- [EXERCISE PROMPT]: Copy, word for word, each line of the data below from the first through the line containing "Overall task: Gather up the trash", and stop there.

- [DATA SECTION]:
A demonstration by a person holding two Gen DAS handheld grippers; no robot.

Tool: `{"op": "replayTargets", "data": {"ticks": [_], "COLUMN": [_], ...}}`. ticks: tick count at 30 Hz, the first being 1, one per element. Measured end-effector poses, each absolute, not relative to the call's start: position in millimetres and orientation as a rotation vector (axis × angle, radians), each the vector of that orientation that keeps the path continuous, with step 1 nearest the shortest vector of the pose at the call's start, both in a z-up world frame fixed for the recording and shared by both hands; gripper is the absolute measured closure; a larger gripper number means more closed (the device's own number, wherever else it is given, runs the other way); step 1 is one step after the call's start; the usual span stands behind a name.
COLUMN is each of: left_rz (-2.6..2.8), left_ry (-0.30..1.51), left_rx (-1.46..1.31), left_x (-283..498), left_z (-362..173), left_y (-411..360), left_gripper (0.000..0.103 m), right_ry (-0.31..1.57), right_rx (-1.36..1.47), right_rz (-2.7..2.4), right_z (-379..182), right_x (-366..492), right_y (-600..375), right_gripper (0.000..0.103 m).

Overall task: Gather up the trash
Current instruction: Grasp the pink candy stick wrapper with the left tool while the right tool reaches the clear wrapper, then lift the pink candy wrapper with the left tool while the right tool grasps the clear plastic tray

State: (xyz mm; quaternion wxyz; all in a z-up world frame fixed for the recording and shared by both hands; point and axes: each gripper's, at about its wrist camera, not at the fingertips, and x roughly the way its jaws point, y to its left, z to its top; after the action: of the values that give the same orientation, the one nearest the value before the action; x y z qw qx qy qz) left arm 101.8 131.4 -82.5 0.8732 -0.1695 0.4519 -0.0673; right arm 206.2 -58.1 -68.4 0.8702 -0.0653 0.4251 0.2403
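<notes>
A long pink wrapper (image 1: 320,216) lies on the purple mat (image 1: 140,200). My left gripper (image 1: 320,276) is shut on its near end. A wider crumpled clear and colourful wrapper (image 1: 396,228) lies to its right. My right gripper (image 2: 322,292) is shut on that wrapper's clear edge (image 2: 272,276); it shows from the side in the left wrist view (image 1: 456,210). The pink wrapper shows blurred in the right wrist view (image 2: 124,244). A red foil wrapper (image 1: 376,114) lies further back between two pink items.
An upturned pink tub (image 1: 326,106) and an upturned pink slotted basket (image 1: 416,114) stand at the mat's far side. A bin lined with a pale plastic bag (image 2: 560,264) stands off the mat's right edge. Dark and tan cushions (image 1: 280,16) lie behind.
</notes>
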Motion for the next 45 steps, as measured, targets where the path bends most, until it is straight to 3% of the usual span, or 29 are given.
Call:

- [RESPONSE AREA]:
A demonstration by a person holding two Gen DAS handheld grippers; no robot.

Tool: `{"op": "replayTargets", "data": {"ticks": [_], "COLUMN": [_], ...}}`. ticks: tick count at 30 Hz, the first being 1, one per element. Measured end-effector poses, each absolute, not relative to the call's start: position in millimetres and orientation as a rotation vector (axis × angle, radians), each the vector of that orientation that keeps the path continuous, with step 1 nearest the shortest vector of the pose at the call's start, both in a z-up world frame fixed for the recording and shared by both hands; gripper is the absolute measured closure; a larger gripper number means more closed (the device's own number, wherever else it is given, runs the other way); step 1 is one step after the call's start; the usual span stands behind a name.
COLUMN is each of: left_rz (-2.6..2.8), left_ry (-0.30..1.51), left_rx (-1.46..1.31), left_x (-283..498), left_z (-362..173), left_y (-411..360), left_gripper (0.000..0.103 m), right_ry (-0.31..1.57), right_rx (-1.36..1.47), right_rz (-2.7..2.4), right_z (-379..182), right_x (-366..492), right_y (-600..375), right_gripper (0.000..0.103 m).

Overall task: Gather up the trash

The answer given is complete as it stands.